Each line from the opening of the records that follow to the line with "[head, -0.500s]" needs to be written out exactly. Add nothing.

═════ Records for this task ═════

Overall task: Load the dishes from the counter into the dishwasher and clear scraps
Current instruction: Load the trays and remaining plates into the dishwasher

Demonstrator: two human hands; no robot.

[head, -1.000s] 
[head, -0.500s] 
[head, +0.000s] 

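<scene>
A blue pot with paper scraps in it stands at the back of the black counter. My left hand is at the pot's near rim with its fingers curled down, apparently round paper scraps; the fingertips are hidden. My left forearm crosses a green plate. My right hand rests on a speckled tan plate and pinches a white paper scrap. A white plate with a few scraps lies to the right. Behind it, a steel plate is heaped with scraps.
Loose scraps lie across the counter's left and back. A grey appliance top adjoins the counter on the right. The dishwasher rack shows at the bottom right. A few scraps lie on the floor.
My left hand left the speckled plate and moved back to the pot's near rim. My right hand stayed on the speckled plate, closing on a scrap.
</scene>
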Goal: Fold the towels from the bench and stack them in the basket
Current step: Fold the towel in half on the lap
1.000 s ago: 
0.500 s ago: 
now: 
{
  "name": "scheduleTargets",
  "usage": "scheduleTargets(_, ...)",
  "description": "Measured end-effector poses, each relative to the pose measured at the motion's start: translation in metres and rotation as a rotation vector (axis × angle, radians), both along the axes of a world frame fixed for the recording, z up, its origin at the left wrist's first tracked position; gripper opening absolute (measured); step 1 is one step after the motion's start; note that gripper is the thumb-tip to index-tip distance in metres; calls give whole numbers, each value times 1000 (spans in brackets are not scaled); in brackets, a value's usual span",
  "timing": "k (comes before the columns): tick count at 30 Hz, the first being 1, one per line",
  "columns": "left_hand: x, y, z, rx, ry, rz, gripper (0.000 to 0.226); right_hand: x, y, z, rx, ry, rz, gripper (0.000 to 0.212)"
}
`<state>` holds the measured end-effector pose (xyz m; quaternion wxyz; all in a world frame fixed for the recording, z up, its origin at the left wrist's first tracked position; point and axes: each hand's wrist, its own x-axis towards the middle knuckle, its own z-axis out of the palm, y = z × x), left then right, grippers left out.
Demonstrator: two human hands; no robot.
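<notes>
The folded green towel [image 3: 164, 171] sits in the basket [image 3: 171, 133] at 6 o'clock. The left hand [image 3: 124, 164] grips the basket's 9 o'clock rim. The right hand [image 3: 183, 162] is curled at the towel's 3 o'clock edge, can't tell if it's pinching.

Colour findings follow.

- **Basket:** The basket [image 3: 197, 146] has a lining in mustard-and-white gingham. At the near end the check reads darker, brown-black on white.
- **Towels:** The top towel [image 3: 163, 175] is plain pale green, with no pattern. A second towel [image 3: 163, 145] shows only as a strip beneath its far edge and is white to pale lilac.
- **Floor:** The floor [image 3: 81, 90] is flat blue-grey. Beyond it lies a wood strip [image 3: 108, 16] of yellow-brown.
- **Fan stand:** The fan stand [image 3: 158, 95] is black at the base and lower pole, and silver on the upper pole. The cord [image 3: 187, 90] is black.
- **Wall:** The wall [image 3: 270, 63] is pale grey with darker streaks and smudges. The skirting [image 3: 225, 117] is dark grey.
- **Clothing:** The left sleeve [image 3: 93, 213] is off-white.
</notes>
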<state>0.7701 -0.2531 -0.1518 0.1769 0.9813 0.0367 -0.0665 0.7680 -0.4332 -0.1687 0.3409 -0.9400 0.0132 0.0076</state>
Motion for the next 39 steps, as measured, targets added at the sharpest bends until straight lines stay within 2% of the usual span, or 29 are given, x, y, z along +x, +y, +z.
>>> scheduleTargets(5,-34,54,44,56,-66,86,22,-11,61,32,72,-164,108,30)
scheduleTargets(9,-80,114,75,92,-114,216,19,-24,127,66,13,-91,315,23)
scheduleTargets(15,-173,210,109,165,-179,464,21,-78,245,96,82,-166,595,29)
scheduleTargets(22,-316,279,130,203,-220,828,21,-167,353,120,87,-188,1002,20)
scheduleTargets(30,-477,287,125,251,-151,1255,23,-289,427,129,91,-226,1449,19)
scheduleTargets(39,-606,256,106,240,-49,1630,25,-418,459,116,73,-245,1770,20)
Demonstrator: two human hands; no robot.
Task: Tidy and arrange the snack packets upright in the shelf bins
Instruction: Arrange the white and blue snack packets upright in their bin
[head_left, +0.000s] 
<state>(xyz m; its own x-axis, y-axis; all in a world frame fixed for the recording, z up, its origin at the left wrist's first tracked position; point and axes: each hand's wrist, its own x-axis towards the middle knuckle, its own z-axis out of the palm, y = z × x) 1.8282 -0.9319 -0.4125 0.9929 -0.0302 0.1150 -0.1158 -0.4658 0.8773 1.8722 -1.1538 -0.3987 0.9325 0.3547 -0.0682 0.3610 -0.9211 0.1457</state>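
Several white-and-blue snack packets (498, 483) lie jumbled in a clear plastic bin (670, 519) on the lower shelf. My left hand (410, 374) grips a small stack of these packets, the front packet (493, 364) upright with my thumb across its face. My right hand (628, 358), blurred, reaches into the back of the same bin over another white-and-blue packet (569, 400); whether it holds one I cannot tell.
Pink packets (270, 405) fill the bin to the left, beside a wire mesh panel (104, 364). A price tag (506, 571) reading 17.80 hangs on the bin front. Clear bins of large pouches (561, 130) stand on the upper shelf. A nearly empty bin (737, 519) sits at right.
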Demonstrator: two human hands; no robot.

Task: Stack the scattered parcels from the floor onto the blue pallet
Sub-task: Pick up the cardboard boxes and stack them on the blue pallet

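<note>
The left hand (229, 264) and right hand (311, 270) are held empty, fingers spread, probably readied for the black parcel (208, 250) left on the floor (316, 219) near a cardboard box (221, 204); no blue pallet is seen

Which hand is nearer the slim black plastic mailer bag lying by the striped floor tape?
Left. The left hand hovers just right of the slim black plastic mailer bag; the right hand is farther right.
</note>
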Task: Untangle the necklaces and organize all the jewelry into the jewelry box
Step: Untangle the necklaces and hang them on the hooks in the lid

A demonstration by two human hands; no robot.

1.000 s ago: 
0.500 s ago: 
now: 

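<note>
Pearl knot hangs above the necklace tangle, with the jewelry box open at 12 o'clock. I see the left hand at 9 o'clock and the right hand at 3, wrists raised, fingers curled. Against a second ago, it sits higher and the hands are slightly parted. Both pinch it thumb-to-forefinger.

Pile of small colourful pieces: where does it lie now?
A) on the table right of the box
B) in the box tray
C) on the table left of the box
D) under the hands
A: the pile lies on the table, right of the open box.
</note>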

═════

*Answer space:*
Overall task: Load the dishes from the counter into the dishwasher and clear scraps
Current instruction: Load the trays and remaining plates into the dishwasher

Demonstrator: two human hands; no robot.

[head, -1.000s] 
[head, -0.500s] 

The requested output is complete.